**Exercise prompt:**
Copy out exactly the lines below that run from the one holding "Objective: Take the" to the one holding "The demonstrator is", keeping both of those lines and no others.

==== Exercise material ====

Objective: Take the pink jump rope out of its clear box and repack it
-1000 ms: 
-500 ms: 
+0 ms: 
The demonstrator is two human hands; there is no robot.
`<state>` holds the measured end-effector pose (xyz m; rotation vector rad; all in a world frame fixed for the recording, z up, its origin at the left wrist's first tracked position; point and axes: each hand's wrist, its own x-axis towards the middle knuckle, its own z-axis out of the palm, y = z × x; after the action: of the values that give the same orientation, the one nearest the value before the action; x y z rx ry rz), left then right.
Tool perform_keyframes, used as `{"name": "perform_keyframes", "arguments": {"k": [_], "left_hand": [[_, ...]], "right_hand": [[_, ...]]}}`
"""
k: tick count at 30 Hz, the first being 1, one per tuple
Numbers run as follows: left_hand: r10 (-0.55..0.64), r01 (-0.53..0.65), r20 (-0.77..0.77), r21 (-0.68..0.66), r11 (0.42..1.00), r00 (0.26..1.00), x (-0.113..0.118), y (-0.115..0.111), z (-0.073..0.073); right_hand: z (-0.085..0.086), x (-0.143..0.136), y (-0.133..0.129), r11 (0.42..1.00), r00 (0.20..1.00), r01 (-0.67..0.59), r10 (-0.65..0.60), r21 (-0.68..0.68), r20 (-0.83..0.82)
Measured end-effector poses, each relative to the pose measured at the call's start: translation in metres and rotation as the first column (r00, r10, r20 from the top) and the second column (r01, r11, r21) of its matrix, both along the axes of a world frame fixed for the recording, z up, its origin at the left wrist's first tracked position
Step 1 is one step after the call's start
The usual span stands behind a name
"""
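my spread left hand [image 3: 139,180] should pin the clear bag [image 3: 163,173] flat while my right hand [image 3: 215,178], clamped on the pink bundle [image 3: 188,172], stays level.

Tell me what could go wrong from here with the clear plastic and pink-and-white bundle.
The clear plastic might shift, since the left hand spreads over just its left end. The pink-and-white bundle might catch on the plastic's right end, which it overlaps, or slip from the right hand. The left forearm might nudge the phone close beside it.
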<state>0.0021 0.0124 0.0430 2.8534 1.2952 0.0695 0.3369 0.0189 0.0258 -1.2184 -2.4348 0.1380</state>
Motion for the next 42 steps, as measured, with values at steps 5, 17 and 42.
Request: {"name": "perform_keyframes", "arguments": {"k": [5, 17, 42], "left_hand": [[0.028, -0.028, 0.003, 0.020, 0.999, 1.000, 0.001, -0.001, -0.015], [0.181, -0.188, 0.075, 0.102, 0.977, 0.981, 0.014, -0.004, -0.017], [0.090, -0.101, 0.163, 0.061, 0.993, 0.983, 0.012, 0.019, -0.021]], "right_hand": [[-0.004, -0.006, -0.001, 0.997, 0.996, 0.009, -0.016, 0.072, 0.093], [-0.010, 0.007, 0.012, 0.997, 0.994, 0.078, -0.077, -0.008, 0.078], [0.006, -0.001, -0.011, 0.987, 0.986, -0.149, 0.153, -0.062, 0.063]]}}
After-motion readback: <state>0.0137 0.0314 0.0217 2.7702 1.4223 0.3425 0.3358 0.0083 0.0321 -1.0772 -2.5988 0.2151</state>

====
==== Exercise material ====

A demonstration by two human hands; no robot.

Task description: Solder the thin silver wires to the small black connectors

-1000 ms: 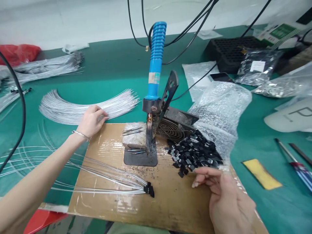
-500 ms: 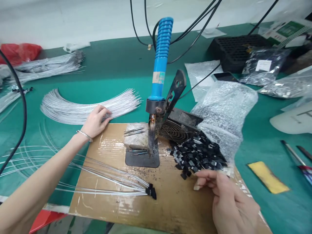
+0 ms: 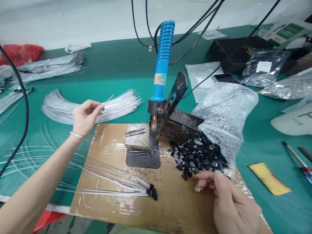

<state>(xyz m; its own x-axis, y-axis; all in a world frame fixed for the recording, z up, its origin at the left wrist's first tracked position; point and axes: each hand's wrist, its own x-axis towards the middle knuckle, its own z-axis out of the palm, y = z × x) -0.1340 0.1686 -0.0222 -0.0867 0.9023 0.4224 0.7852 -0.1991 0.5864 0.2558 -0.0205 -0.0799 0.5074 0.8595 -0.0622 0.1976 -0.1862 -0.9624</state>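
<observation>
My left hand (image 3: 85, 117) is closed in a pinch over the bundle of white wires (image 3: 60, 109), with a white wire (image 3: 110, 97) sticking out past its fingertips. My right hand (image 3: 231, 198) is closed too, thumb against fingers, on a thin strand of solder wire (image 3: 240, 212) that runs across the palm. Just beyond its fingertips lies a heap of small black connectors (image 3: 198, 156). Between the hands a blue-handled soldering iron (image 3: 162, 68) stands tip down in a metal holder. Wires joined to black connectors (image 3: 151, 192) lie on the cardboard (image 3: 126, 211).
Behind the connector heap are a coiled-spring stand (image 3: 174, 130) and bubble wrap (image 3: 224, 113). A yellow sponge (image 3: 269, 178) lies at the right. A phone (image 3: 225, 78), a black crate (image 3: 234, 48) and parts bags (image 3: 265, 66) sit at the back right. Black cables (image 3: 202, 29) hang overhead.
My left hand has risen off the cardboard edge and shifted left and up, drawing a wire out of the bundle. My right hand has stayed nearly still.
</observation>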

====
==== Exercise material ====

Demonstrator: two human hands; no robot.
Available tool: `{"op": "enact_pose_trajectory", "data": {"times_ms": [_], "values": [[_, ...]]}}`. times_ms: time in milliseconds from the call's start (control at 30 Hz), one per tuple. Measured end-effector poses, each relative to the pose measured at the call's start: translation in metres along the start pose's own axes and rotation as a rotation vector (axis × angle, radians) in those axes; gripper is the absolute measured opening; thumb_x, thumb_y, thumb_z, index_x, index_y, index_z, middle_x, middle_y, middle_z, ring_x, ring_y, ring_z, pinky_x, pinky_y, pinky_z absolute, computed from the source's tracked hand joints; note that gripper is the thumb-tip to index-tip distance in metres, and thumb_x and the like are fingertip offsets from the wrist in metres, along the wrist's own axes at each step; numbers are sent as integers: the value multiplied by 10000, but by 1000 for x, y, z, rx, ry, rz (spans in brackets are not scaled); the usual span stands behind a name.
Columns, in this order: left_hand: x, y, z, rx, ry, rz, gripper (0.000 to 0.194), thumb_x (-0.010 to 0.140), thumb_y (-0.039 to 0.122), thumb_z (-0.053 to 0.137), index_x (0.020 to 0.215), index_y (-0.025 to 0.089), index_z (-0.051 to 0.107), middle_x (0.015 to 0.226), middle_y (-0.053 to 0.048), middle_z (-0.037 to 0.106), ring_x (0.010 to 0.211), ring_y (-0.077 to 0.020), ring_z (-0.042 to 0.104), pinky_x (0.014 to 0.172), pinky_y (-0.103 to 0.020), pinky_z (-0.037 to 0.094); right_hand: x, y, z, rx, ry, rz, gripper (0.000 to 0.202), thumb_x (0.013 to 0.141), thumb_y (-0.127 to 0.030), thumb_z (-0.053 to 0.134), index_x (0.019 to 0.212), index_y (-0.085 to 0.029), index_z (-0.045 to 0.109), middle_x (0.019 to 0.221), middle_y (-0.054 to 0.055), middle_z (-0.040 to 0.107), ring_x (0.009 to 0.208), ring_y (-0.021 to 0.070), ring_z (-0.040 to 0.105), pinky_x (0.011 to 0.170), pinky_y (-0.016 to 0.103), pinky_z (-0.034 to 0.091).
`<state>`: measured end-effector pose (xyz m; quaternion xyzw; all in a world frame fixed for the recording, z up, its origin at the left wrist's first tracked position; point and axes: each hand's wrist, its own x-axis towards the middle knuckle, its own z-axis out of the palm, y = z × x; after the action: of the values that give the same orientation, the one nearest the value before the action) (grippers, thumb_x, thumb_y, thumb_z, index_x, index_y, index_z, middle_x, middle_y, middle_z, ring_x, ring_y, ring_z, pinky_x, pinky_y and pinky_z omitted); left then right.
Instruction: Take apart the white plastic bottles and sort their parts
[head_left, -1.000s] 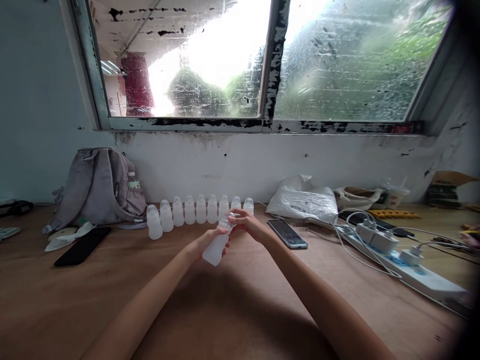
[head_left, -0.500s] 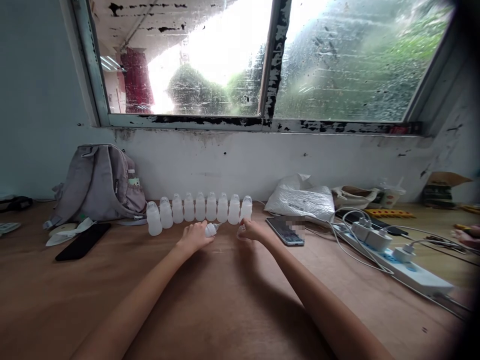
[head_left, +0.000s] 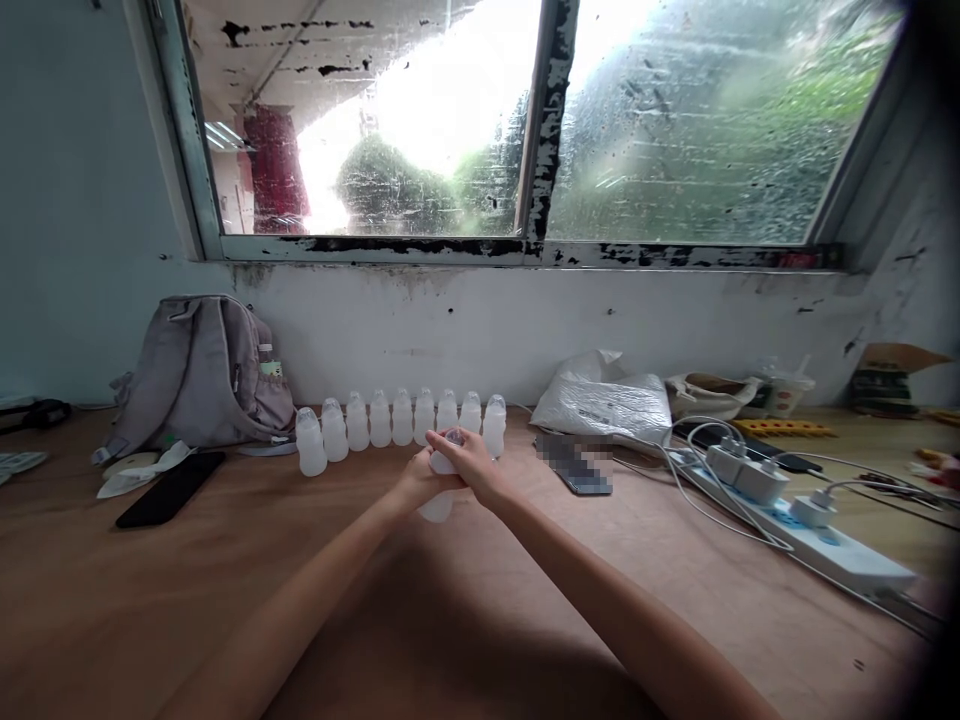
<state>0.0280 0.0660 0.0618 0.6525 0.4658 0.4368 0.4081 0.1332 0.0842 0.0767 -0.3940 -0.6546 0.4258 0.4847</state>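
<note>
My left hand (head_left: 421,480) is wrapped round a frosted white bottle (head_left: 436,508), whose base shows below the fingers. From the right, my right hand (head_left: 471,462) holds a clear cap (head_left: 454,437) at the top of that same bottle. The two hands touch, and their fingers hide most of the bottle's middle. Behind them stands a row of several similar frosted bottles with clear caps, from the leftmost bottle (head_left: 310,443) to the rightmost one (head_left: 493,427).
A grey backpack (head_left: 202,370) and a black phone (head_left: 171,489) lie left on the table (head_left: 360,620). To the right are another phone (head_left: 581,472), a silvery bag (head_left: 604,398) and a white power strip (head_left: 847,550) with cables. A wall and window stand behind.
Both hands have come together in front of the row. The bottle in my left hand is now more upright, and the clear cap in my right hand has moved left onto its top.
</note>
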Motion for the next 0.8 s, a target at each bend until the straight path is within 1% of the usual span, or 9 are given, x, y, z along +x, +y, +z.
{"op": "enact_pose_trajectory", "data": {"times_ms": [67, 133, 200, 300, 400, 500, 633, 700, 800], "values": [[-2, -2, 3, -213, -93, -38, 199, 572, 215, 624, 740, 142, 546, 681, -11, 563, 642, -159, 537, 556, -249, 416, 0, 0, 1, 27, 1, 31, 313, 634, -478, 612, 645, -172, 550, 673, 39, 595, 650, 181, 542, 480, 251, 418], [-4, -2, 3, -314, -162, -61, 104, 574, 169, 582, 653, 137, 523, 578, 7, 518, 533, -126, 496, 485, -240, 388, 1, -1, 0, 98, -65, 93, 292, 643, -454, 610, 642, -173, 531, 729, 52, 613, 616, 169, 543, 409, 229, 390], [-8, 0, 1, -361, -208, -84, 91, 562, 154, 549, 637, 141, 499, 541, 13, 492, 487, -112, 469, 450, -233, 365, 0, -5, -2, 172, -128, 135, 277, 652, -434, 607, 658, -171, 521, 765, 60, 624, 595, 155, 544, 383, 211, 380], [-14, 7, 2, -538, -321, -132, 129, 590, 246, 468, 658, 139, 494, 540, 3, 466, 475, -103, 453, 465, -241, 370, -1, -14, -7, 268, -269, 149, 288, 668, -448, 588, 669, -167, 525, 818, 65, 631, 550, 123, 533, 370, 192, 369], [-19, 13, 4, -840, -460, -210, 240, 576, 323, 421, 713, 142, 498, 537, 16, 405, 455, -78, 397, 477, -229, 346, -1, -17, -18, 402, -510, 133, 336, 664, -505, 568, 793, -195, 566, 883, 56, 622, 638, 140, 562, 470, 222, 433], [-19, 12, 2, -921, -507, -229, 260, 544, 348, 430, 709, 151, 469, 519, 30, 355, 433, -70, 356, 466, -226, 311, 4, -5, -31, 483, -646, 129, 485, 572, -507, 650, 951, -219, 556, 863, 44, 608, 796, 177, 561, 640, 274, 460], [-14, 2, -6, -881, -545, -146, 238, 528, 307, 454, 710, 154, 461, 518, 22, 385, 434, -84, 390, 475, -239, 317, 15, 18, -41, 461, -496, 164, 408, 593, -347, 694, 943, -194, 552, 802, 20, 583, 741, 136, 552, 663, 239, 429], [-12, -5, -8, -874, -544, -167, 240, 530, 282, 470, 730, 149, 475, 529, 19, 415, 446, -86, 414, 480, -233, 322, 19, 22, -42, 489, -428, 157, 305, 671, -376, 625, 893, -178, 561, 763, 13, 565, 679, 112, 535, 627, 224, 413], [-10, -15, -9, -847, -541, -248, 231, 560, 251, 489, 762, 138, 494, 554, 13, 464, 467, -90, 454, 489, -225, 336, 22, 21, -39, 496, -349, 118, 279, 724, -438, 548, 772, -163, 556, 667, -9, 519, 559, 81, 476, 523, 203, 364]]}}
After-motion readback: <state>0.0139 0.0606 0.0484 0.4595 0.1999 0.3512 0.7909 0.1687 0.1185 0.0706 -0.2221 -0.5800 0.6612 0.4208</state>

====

**Task solution:**
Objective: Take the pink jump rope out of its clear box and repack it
-1000 ms: 
-500 ms: 
+0 ms: 
The demonstrator is two human hands; there is no robot.

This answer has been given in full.